■ **TASK OBJECTIVE**
Using the records below, filter out every line that lacks "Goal" and copy the rest.

■ **Source data**
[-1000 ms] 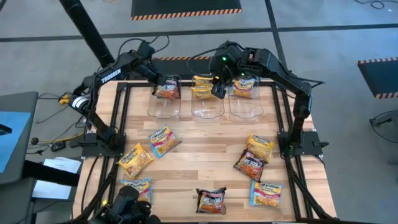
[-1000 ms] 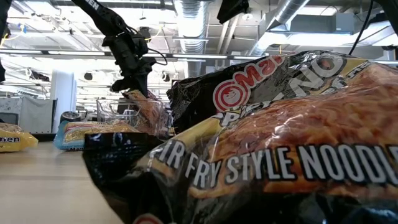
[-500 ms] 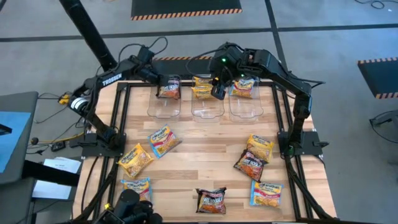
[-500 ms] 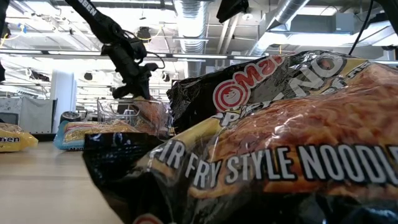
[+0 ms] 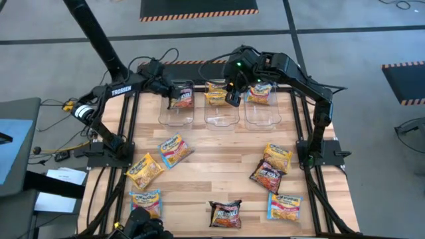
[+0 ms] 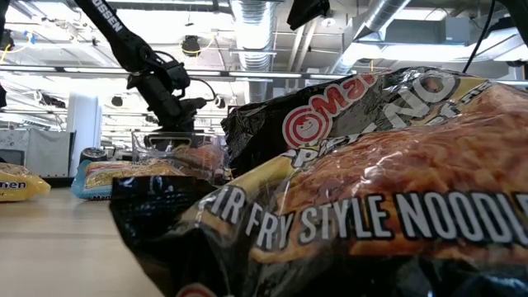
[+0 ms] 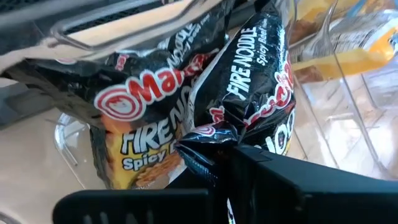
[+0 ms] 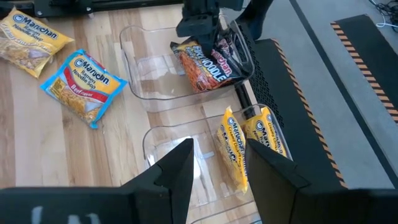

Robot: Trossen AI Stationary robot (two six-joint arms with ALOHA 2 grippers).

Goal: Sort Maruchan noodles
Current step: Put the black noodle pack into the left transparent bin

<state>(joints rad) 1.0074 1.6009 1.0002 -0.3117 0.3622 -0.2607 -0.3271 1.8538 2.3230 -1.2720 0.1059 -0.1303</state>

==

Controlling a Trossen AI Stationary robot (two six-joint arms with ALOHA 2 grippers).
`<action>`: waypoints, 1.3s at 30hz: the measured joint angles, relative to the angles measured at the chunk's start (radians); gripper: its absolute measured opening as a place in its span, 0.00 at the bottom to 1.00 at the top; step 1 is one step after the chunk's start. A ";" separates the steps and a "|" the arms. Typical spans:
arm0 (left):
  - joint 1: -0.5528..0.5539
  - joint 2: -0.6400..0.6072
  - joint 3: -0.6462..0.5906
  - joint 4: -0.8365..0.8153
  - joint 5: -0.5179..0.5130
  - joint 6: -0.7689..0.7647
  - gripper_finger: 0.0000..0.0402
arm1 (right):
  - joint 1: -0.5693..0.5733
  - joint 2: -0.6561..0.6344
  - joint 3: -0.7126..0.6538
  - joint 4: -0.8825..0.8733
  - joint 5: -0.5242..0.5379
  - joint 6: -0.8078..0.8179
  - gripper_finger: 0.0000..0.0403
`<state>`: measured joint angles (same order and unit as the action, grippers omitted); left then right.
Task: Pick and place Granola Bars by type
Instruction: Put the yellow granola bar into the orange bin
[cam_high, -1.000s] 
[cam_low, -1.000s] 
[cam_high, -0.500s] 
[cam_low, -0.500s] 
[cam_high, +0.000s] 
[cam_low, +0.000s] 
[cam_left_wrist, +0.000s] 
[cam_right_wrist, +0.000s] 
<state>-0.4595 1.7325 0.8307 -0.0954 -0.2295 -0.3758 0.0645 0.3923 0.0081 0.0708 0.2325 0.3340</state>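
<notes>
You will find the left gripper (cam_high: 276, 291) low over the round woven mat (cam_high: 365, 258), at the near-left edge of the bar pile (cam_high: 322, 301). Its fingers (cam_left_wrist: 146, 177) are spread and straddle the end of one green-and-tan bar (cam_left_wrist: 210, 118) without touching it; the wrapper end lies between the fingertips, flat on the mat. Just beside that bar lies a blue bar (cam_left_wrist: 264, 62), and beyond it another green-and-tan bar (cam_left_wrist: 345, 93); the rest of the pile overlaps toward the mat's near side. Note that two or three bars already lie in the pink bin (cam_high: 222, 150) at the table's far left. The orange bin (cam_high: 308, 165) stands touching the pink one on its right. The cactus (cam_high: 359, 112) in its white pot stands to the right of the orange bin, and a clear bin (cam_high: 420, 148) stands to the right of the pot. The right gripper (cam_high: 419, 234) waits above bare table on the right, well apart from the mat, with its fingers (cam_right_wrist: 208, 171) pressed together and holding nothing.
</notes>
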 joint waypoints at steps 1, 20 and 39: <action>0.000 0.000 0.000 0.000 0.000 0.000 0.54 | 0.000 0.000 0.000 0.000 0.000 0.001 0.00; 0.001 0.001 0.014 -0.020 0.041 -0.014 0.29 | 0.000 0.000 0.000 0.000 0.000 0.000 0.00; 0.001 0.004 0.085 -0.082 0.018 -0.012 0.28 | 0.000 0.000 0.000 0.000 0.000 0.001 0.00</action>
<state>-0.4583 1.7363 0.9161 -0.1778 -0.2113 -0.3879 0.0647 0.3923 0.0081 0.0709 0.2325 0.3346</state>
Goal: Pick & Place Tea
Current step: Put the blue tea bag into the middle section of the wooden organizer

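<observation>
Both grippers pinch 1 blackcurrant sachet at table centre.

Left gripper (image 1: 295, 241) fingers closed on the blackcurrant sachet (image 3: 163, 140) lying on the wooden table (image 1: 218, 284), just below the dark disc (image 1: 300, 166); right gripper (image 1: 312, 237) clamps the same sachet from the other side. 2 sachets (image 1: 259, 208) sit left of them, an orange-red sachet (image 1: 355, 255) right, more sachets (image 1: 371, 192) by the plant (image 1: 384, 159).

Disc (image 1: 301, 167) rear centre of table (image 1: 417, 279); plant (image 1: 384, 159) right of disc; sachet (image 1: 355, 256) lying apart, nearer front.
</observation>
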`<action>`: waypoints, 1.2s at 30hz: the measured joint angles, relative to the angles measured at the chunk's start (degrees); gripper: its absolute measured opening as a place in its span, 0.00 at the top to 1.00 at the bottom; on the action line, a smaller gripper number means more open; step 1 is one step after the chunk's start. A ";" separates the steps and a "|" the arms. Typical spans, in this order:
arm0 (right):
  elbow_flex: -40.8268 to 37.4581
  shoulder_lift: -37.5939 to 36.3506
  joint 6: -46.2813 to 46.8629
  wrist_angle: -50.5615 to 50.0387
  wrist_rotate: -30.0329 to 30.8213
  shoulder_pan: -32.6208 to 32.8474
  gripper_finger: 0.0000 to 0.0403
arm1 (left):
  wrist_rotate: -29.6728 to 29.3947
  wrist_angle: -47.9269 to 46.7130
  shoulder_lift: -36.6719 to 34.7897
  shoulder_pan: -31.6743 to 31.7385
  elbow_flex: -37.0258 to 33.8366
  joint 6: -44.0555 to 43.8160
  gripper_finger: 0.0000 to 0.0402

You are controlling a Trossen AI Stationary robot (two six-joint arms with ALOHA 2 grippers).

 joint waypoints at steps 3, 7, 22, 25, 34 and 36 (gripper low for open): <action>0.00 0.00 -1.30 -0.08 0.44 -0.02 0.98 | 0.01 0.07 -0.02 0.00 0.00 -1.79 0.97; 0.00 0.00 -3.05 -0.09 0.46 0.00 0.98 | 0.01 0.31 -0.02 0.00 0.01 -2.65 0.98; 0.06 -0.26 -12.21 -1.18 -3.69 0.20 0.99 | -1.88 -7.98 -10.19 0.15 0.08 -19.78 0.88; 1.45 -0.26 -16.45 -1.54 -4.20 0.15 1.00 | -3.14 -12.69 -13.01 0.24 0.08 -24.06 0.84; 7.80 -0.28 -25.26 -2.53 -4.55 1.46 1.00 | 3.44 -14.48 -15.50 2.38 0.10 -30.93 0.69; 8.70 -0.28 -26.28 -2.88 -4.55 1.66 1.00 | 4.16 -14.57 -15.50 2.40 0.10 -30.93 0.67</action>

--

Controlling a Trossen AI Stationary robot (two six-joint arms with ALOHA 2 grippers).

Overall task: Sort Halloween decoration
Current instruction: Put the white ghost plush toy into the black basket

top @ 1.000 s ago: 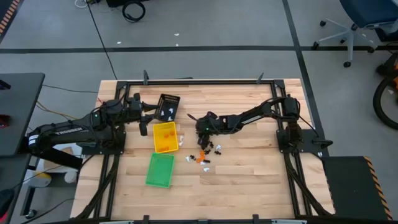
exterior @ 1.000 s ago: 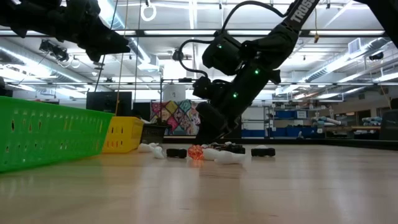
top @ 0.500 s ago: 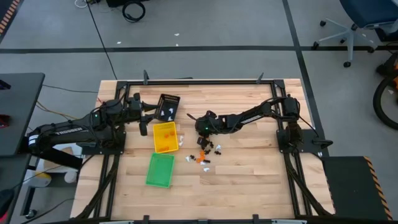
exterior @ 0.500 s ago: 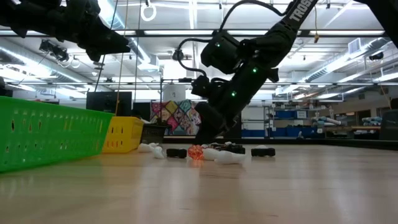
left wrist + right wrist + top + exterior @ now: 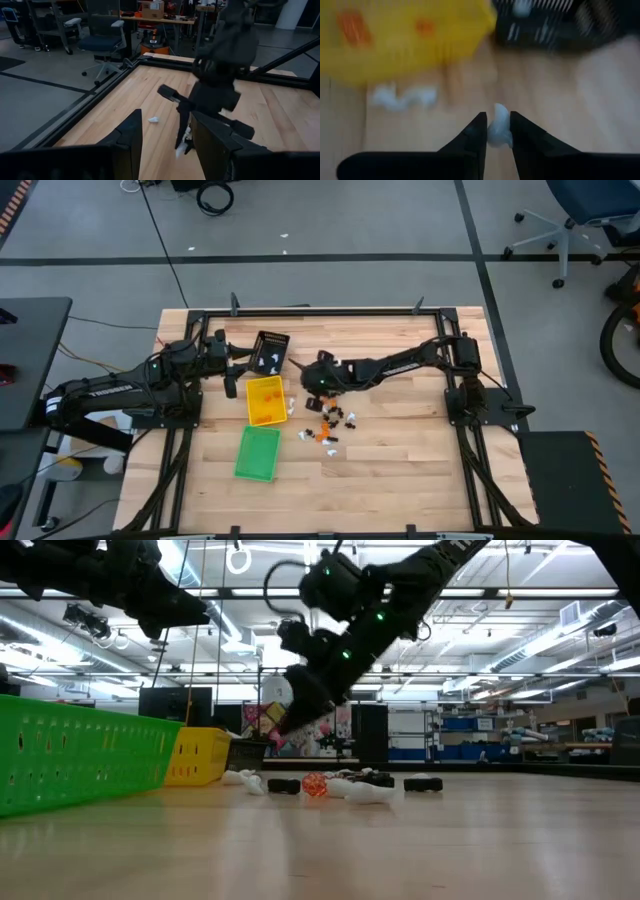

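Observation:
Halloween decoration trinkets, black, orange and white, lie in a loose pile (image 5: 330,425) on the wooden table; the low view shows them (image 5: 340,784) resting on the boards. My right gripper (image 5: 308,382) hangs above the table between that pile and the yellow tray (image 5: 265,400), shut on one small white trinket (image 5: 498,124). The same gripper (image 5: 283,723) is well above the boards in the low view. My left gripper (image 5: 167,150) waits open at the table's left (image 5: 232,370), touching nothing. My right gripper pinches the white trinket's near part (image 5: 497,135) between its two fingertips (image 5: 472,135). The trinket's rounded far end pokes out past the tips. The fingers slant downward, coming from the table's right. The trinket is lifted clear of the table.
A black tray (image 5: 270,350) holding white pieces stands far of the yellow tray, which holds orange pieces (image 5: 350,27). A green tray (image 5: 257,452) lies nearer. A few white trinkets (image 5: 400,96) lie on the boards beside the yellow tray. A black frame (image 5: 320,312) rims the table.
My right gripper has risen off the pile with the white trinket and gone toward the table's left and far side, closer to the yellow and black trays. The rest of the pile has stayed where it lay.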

■ **ANSWER AREA**
Goal: Sort Maruchan noodles
Goal: Pick & Place Tea

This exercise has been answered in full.